Sunday, February 26, 2006

Run Training

Run Training
Eugene R. Allen
9/8/2005

Much like the advocates of various points of view in religion or politics, adherents to specific types of training methods can be most resistant to alternate methodologies. We all have our comfort zones and a background from which we have come on our way to the Nirvana that is CrossFit. My background is endurance sports as a racer in triathlons and other multi-sport races from sprint to Ironman distance and 2-day races such as the Sea2Summit which races from Vancouver to Whistler via kayak, mountain bike and run, walk or scramble. (I do that race this weekend). I believe in periodization so that you do different types of training during different times of the year and advocate very strongly that you have a base of running mileage before sharpening your performance sword with the quality miles of intervals, threshold runs and the various training whetstones that will hone your speed.
I have not invented any of what you are about to read. I have put these methods into practice and have had success with them but their origin is from books by Jack Daniels, Hal Higdon, Scott Tinley, Edmund Burke, Phil Maffetone and others. I also experimented during my 2005 race season with a CrossFit only training program and was slower in every single one of my races than in 2004. While I have brought my Helen time down to 8:30 and improved my pull-ups from around 20 to 47 this year, my long distance racing ability has suffered. I do not attribute my performance deficit to the CrossFit training, but rather my lack of sufficient distance work. Training at a very hard intensity for short periods did not properly prepare me for racing at a lower intensity but for much longer periods of hours rather than minutes.
What you will read below is what works for me, what I do. It is not carved into some tablet as the big T Truth of how to best train for running and is not likely to meet with universal approval from the CrossFit community. Others here will take a contrary view and advocate more intensity sooner and to dump the long miles. Feel free to modify and adjust this to best suit your needs. What is important is the end goal of getting David running faster over a distance of 6 miles. How to best get there will ultimately be determined by which training method creates the best training adaptations for David.

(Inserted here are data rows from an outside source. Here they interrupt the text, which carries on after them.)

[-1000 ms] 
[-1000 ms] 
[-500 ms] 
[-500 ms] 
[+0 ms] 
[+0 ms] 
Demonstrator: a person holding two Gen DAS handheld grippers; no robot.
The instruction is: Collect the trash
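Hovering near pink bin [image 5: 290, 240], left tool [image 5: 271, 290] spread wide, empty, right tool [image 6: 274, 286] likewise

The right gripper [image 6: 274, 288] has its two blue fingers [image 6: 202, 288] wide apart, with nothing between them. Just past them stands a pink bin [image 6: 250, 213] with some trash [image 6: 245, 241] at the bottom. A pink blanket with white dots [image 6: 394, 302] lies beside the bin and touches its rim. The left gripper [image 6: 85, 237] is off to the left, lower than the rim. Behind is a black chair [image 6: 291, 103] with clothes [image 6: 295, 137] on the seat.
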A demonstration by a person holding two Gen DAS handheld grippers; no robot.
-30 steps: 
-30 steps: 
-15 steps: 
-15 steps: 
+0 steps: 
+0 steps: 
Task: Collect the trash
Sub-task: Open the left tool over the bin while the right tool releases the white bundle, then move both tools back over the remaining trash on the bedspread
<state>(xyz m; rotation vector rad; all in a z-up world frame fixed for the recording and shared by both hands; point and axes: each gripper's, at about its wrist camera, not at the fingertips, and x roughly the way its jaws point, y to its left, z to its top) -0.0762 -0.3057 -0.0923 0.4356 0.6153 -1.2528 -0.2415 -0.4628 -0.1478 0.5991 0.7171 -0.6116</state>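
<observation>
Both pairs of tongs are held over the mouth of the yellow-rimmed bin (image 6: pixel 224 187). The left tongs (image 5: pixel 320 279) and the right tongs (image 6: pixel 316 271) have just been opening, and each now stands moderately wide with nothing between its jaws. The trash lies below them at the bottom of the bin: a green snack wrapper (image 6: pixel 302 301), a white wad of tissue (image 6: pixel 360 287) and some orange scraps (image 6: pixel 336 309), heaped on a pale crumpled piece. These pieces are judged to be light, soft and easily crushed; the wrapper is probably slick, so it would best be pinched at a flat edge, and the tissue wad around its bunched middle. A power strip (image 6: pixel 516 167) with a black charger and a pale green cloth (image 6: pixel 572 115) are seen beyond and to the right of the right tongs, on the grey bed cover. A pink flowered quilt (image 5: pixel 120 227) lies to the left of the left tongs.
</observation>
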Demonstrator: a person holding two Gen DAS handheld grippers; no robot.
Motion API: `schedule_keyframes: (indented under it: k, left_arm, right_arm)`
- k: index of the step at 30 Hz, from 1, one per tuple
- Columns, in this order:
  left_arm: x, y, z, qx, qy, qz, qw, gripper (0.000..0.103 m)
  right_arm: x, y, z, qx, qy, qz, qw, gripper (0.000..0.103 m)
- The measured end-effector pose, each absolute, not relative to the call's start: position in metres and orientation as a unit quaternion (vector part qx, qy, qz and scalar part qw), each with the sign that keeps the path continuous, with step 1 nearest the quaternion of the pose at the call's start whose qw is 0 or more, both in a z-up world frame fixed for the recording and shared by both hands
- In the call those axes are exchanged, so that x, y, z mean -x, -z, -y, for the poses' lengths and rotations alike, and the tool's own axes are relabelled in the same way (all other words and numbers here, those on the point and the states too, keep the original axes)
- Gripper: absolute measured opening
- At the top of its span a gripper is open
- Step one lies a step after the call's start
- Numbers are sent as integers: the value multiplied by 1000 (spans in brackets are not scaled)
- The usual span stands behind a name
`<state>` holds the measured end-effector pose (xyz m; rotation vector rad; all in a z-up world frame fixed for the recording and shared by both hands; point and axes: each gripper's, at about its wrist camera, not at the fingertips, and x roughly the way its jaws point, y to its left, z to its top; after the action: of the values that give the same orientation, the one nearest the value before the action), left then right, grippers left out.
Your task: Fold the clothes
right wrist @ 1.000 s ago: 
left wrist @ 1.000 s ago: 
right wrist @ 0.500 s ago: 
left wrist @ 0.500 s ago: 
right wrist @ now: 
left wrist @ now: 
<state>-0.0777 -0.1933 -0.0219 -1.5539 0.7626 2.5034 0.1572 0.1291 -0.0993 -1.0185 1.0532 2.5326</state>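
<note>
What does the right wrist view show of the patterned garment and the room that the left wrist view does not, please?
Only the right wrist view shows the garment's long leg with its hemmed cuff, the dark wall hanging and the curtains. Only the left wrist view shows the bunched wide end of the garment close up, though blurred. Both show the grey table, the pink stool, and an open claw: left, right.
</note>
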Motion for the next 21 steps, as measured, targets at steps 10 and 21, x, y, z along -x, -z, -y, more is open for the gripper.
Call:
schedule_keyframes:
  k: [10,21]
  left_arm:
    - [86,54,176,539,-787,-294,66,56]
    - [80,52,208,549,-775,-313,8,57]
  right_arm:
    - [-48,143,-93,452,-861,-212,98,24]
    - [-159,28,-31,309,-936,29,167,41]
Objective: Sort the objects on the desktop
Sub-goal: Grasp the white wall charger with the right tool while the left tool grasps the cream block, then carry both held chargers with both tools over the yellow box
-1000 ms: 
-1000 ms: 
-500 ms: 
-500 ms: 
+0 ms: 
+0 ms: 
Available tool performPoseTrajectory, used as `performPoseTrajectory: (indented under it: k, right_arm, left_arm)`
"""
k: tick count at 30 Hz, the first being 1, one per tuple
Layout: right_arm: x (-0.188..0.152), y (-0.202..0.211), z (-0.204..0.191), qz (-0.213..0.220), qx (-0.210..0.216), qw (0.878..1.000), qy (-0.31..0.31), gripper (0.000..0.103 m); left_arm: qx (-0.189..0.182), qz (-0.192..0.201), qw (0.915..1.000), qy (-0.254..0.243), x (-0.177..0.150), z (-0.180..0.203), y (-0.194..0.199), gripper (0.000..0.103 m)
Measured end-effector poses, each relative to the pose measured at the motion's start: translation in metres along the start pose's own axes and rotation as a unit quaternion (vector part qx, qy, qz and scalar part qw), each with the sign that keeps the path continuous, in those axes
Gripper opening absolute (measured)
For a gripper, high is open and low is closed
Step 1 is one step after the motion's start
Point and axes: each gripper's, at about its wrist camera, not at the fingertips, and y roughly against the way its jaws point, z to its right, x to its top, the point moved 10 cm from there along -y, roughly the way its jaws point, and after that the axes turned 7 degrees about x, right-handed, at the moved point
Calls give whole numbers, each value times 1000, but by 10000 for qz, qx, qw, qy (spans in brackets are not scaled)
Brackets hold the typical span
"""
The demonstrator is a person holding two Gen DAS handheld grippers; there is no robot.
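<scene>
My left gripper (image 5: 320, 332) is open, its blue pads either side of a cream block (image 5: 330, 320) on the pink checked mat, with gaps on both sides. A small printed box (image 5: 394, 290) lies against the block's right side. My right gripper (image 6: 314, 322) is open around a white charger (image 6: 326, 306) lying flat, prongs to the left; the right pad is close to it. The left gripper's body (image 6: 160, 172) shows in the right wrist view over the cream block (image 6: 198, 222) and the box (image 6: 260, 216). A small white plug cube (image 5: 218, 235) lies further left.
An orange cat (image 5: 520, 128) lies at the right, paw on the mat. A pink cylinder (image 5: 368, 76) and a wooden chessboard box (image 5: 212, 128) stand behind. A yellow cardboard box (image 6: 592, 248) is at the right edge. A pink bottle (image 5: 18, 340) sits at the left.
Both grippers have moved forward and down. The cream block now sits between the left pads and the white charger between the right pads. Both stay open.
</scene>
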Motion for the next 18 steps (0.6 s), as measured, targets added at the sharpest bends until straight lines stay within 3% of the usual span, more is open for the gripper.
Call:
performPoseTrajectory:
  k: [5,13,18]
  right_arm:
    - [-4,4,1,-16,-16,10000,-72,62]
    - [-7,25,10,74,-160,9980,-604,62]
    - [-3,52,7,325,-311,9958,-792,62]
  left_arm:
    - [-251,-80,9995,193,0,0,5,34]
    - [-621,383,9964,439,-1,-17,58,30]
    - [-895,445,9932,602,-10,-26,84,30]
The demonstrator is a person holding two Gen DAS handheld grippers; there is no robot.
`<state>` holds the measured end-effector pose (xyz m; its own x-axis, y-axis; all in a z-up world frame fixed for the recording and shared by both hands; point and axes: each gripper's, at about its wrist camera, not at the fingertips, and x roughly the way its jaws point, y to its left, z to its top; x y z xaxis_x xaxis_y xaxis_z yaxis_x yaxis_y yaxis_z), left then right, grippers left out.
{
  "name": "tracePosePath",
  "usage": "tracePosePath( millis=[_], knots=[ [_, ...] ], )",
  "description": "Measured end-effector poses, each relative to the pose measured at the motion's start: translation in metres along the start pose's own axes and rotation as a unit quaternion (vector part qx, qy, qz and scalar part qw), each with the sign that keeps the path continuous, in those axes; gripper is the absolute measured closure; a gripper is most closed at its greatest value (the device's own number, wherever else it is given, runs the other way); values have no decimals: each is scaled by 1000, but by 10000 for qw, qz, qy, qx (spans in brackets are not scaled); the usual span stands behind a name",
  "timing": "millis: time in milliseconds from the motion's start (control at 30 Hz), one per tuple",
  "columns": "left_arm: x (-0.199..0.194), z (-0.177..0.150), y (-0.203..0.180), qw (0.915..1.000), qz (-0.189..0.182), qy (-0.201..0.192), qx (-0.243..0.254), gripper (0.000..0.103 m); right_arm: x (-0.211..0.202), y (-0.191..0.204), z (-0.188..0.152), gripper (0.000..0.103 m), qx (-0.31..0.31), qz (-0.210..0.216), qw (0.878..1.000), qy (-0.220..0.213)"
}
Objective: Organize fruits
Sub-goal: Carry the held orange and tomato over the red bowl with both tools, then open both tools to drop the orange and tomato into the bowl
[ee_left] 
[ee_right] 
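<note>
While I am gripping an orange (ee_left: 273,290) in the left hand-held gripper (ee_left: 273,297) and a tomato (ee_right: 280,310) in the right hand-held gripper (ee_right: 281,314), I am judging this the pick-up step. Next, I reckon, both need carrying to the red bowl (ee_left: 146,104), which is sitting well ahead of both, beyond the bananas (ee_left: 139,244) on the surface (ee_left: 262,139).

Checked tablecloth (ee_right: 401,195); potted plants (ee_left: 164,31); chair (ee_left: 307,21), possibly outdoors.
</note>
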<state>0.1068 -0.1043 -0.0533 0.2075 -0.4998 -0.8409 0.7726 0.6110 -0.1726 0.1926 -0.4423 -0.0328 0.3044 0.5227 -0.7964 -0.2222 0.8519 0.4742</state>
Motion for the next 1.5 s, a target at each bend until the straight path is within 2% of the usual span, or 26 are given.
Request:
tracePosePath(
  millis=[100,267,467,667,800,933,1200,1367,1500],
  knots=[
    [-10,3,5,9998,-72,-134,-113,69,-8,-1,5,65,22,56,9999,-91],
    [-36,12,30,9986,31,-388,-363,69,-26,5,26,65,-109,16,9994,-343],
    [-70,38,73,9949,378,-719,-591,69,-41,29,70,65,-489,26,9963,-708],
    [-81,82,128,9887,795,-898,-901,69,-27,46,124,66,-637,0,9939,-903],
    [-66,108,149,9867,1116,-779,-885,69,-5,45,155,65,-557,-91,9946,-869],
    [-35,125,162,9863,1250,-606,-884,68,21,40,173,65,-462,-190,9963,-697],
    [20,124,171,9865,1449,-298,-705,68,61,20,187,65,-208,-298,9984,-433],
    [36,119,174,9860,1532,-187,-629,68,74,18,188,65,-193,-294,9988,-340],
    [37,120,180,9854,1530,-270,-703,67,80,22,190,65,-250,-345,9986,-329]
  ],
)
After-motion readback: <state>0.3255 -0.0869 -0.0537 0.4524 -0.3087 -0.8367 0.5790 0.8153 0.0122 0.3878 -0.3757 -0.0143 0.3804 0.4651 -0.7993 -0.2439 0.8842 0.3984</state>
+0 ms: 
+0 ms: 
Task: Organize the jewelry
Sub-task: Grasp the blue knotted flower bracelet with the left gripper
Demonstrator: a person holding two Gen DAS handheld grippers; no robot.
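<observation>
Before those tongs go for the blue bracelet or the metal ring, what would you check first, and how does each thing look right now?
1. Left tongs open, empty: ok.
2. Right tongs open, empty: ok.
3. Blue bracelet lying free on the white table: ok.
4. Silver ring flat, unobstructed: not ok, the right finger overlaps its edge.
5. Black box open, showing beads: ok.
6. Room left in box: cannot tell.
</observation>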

Regarding the questions from Craig’s post:

What are the major adaptations that occur for each type of running(sprints, LSD, tempo, fartlek)? Or phrased differently what types of running benifit: VO2 Max, lactic threshold, stroke volume, capillary density, mitochondria density, mitochondria efficency, stride efficency, recovery(long term and short term), fiber transformation, and muscular endurance.

VO2 Max

VO2 Max is the maximum volume of oxygen that the body can consume during intense, whole body exercise. The measure of VO2 max also measures a person’s maximum capacity for aerobic work. In trained athletes it is the delivery of the oxygen to the exercising muscles that limits VO2 max and not the ability of the muscles to use that oxygen, while in untrained or lesser trained people, the muscles fatigue before the cardiovascular system fails. The good news is that we can improve our VO2 max, the bad news is that there is a genetic limitation to that improvement. The very best runners have a high VO2 max and though this can be improved through training a low VO2 max as a starting point will only improve so far. Not everyone has the capacity to become elite runner no matter how hard they train.
There are two methods you can use to improve your VO2 max: Increased volume and increased intensity. The increase in volume must be accompanied by a maintenance of running intensity or no improvement will accrue. A more potent method of increasing VO2 max is run at an intensity of 70% of VO2 max which corresponds to a HR of 75 to 80% of your max HR. The way to do a sufficient volume of running at this level of intensity is to run intervals of 3 to 5 minutes with a recovery time equal to the time spent running. Running faster than 80% of your max HR will not improve the training effect but it will smoke you and lessen the number of repeats you can do. So the workout is half-mile repeats with a recovery time equal to whatever it took you to run the half. Not a jog but not so hard you can only do one. Start with 3 and work up to 6 or so, always stopping while you still feel as though you could do at least one more. Don’t run to failure.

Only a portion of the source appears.